■ **Work order**:
Your task is to filter the data below down to the lines holding "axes".

■ **Provided data**:

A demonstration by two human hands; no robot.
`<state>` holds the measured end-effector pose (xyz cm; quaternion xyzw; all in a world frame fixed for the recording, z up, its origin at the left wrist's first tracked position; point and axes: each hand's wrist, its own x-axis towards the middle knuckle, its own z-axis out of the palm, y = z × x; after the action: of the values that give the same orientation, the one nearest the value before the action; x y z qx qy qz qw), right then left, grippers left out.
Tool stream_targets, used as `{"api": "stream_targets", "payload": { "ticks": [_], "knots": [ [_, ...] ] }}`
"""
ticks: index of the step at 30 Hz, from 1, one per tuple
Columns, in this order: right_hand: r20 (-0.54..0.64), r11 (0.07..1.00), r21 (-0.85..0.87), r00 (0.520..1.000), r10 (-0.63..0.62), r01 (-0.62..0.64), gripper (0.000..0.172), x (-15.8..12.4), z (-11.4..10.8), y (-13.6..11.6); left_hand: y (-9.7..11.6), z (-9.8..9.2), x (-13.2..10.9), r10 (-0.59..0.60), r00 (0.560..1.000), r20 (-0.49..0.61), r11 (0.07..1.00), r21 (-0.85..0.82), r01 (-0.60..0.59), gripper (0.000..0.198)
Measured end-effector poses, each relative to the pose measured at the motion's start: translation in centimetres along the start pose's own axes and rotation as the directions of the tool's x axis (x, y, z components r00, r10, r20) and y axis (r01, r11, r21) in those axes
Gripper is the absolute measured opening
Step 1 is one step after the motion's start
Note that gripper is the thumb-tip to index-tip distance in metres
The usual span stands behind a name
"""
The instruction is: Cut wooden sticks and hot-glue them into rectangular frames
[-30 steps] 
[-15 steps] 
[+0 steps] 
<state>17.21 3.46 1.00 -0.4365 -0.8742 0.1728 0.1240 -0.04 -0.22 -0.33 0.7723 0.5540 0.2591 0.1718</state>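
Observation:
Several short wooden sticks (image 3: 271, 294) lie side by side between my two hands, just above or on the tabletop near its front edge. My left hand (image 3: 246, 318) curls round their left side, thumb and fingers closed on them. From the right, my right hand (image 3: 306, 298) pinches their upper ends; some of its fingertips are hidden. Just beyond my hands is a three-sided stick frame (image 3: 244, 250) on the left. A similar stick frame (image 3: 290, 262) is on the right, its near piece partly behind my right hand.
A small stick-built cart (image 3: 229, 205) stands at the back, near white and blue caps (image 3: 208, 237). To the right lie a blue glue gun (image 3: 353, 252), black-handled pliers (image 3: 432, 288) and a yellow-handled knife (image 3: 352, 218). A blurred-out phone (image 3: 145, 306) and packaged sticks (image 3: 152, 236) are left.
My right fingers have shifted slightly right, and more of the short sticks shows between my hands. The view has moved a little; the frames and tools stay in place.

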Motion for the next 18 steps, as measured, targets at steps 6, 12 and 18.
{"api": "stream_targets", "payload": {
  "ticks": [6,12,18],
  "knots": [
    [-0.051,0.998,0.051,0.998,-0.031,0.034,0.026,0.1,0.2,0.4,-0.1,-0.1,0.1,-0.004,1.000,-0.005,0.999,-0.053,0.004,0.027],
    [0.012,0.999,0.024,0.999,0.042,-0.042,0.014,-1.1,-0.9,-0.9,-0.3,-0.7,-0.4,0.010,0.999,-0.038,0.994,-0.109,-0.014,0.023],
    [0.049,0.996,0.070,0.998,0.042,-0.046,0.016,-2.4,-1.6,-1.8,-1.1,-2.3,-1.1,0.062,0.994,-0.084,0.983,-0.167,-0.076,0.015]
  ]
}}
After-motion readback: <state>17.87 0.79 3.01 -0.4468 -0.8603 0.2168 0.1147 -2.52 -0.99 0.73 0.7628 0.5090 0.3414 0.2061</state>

■ **Answer to this exercise**:
`<state>` holds the measured end-effector pose (xyz cm; quaternion xyzw; all in a world frame fixed for the recording, z up, its origin at the left wrist's first tracked position; point and axes: each hand's wrist, its own x-axis towards the middle knuckle, its own z-axis out of the palm, y = z × x; after the action: of the values that give the same orientation, the one nearest the value before the action; x y z qx qy qz qw), right then left, grippers left out.
Measured end-effector poses, each relative to the pose measured at the motion's start: translation in centimetres along the start pose's own axes and rotation as the directions of the tool's x axis (x, y, z components r00, r10, r20) and y axis (r01, r11, r21) in those axes

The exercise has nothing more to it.